You must own a license to Spine to use this in your project. For more information see the Spine runtimes license here: https://github.com/EsotericSoftware/spine-runtimes/blob/4.1/spine-monogame/README.md
The Spine integration relies on Spine's official MonoGame integration. Most projects do not need to use this integration, but if you are interested in maintaining the Spine integration or peeking into how it works under the hood, you may want to start at the Spine Runtimes github:
Spine supports events which can be handled in code. Events are defined in Spine which can include parameters of different types such as ints, floats, and strings.
These events can be handled in code by subscribing to a SpineDrawableBatch's Event event, or through the FlatRedBall Editor.
To subscribe to an event in FRB Editor:
Create a SpineDrawableBatch object in your Entity
Drag+drop the SpineDrawableBatch into the Events folder
Change the name if desired, then press OK
The new event can be handled in the Events.cs file of your Entity.

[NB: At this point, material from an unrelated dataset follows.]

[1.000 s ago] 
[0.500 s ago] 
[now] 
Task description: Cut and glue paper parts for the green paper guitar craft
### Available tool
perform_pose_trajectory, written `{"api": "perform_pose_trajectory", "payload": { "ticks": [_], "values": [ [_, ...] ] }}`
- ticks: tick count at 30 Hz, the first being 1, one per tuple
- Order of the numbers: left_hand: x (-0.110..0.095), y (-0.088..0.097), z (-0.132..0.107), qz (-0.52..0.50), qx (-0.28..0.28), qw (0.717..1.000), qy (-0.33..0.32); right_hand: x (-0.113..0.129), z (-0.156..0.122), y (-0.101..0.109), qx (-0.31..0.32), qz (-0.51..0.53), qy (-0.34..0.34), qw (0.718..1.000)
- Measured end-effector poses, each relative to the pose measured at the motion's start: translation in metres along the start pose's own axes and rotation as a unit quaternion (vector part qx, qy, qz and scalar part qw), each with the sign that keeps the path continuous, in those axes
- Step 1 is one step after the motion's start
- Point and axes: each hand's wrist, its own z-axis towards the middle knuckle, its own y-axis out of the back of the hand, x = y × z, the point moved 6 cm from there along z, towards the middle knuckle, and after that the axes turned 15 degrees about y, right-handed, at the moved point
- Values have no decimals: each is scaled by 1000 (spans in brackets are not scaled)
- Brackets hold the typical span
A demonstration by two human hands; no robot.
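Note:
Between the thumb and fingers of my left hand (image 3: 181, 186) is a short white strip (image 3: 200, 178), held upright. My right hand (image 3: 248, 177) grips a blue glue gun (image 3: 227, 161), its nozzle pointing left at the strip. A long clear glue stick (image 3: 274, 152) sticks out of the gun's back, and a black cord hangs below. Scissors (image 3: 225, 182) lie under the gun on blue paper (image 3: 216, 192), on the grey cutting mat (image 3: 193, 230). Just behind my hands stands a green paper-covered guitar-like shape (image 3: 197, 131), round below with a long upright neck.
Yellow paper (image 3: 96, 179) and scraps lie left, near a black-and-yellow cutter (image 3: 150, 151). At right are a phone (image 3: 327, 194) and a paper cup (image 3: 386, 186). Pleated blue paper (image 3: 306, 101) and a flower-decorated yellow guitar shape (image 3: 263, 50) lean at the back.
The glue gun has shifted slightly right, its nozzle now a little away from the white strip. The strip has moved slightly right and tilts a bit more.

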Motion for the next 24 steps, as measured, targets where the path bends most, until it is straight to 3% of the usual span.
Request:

For example, if your Entity is named Soldier, the event is in Soldier.Event.cs.
The Event event is can be subscribed to just like any event in C#. To do so, simply use the +=
operator to add a handler to the Event, as shown in the following code snippet:
When a Spine event is raised it may have parameters which are passed. The parameter type can differ per event type, so the Event class that is passed to the handler contains the information.
You can decide the meaning of each paramter in your game. For example, you may decide to award points when a particular event occurs by reading the e.Int
value.
The SpineDrawableBatch class is responsible for drawing Spine in your FlatRedBall game. If you have used Tiled in your FlatRedBall projects, you can think of the SpineDrawableBatch as being similar to a Tiled Layer. In other words, the SpineDrawableBatch has the following characteristics:
It can be positioned explicitly, although this is typically done through attachments in generated code
It has a Z value which controls its sorting
It produces a new render break (this may change in the future)
By contrast, normally Tiled maps are added to Screens; however, SpineDrawableBatches are typically added to Entities.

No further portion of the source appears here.